Exercise objective: Transcribe exactly, and without pictures, the lines from the one that contains "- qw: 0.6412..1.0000" through the last line of the material.

The data:
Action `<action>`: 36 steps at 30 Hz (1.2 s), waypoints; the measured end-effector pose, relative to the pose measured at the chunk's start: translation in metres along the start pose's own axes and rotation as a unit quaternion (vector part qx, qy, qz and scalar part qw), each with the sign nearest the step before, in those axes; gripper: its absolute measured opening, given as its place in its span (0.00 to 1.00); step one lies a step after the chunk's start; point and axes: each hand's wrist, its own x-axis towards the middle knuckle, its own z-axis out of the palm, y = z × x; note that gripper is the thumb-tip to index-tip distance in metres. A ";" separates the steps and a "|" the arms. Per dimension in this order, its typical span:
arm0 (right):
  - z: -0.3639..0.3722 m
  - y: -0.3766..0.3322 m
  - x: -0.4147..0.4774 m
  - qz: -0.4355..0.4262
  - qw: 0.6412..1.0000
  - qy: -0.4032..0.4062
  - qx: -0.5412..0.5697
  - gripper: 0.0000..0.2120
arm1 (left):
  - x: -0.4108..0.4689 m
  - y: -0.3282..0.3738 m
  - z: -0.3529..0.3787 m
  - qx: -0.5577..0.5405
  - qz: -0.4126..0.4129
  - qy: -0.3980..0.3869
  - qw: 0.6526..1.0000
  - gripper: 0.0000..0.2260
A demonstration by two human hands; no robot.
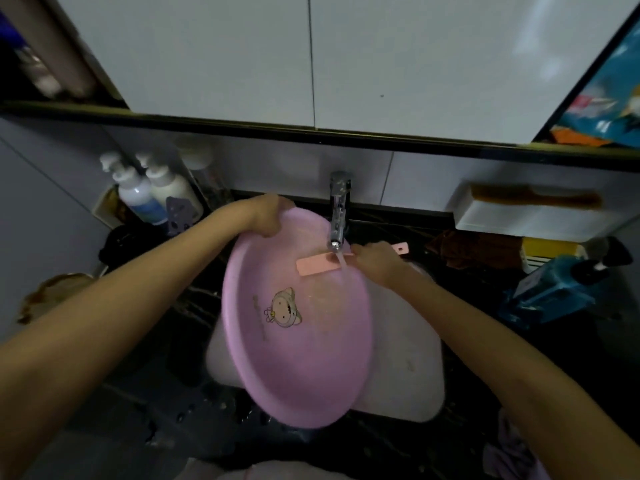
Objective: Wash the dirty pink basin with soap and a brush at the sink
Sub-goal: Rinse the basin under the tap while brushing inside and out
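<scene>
Gripping pink basin (298, 341) far rim: left hand (266, 216); right hand (375, 261) fingers (362, 252) clasp brush (318, 266) (under tap (337, 209)).

No writing here is clear enough to read.
The pink basin (311, 362) carries a cartoon figure (282, 308) with a short row of small letters at its left, too blurred to read. The labels on the two pump bottles (138, 200) at the far left and the print on the colourful package (606, 98) at the far right are blurred too.

The basin (298, 358) hides most of the sink (408, 368) (drain included), and the right hand (375, 263) covers the brush (317, 266) mid-handle.
</scene>
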 end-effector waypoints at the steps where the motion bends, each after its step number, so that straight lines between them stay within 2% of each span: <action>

Exercise response:
  - qw: 0.6412..1.0000
  - qy: -0.4032..0.4062
  - qx: -0.5412..0.5697
  - gripper: 0.0000..0.2120
arm1 (left):
  - x: -0.4108..0.4689 m
  - y: -0.3282..0.3738 m
  - z: -0.3529..0.3787 m
  - qx: -0.5577..0.5405
  - qz: -0.4126..0.4129
  - qy: -0.3980..0.3869
  - qw: 0.6526..1.0000
  - gripper: 0.0000..0.2260
A demonstration by two human hands; no robot.
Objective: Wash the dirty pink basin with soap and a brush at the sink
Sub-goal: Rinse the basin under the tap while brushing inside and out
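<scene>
Gripping pink basin (298, 341) far rim: left hand (266, 216); right hand (375, 261) fingers (362, 252) clasp brush (318, 266) (under tap (337, 209)).

No writing here is clear enough to read.
The pink basin (311, 362) carries a cartoon figure (282, 308) with a short row of small letters at its left, too blurred to read. The labels on the two pump bottles (138, 200) at the far left and the print on the colourful package (606, 98) at the far right are blurred too.

The basin (298, 358) hides most of the sink (408, 368) (drain included), and the right hand (375, 263) covers the brush (317, 266) mid-handle.
</scene>
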 end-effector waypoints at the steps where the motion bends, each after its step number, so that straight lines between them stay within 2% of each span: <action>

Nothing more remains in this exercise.